• _WORK REQUIRED_
Looking through the listing that follows, count the lines that contain "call" and give only that number.

• _DATA_
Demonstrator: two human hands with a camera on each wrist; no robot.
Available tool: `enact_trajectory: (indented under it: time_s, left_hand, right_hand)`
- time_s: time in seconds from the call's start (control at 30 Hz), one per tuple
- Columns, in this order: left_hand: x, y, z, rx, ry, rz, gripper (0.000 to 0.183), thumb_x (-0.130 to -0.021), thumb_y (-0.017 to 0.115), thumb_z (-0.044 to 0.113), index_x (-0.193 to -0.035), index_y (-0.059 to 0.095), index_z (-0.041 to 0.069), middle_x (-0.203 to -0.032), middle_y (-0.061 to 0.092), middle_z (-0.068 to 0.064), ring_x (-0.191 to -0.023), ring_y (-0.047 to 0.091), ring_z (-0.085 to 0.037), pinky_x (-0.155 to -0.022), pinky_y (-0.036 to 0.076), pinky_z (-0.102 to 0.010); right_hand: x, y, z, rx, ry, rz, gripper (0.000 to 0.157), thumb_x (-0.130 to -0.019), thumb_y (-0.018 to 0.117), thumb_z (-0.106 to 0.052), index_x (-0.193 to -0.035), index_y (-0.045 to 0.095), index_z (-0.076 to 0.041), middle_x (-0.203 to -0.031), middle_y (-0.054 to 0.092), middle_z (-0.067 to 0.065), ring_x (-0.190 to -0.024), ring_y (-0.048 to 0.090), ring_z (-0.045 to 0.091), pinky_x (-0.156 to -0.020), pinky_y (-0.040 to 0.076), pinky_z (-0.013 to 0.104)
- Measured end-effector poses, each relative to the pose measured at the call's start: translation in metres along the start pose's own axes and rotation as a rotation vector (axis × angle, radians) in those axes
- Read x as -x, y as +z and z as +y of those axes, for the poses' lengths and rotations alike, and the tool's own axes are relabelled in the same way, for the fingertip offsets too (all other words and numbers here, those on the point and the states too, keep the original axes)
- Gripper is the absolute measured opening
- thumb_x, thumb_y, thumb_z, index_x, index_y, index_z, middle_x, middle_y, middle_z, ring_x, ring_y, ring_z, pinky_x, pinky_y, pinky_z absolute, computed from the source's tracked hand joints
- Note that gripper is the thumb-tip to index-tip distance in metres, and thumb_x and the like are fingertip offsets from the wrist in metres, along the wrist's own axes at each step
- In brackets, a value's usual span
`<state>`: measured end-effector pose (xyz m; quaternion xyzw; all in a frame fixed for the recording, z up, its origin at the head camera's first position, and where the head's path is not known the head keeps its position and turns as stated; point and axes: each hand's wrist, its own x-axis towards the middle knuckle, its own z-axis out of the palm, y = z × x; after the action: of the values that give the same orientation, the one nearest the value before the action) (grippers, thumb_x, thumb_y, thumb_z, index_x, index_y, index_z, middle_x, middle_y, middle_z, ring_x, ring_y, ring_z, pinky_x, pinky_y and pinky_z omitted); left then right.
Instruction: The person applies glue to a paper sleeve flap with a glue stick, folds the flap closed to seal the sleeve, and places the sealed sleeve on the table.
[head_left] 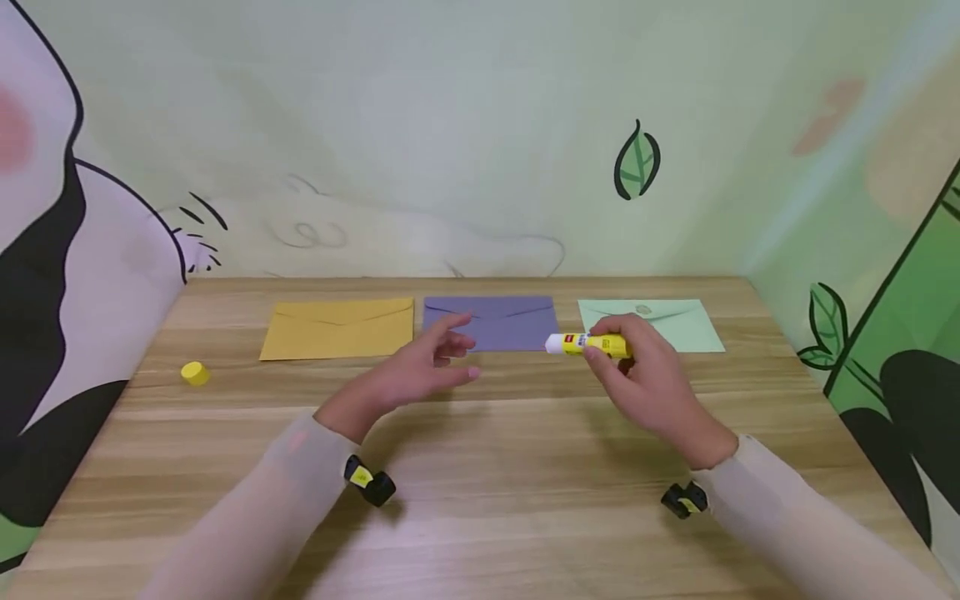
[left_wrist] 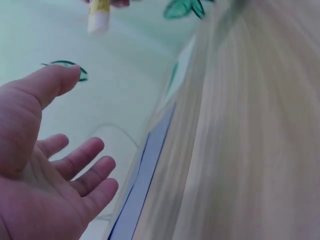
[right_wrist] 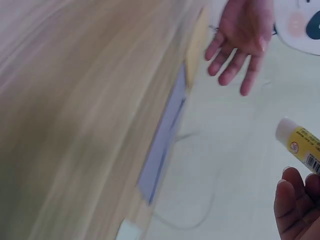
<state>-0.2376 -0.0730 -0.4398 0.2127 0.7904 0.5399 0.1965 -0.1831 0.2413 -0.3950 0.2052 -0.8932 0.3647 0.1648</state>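
Observation:
My right hand (head_left: 651, 379) grips a yellow glue stick (head_left: 611, 344) between thumb and fingers, its white end pointing left, above the table. The same glue stick (right_wrist: 304, 145) shows at the right edge of the right wrist view. My left hand (head_left: 411, 367) is held in the air with fingers spread and loosely bent, holding nothing, near the purple envelope (head_left: 495, 329). In the left wrist view the left palm (left_wrist: 40, 200) faces the camera. The mint green envelope (head_left: 690, 325) lies behind my right hand, which partly covers it. A yellow-orange envelope (head_left: 337, 333) lies left of the purple one.
A small yellow cap (head_left: 195, 372) sits on the wooden table (head_left: 480, 517) at the far left. The envelopes lie in a row near the back edge, flaps up. A painted wall (head_left: 450, 150) rises right behind the table, with more painted wall on both sides.

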Motion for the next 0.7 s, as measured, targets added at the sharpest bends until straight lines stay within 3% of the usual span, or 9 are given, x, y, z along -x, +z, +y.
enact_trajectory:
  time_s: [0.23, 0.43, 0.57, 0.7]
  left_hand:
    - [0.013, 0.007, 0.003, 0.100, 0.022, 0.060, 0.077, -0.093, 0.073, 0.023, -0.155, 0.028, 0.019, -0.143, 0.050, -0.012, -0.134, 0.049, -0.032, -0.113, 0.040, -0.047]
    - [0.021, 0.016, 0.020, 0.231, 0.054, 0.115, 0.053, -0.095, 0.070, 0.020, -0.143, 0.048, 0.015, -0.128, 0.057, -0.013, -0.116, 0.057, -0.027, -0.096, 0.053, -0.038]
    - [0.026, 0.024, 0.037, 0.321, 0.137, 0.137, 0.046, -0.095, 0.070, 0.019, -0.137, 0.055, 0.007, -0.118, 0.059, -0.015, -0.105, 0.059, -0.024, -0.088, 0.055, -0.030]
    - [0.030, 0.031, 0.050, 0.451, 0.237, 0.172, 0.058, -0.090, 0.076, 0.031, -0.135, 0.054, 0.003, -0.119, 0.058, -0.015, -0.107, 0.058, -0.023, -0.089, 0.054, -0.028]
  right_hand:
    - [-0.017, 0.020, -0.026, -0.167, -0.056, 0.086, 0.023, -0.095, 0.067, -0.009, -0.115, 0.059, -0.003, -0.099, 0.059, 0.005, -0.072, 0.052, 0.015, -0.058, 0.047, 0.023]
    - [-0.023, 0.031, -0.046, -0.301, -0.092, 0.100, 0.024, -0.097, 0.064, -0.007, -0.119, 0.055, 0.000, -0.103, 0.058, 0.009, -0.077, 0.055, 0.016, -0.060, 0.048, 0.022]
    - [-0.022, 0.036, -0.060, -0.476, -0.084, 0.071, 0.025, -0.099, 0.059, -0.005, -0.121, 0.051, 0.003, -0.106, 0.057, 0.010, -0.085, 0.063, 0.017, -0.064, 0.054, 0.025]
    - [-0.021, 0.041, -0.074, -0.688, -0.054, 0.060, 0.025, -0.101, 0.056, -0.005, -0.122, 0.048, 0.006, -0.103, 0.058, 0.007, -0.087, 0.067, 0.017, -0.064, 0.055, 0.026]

• _TASK OUTPUT_
2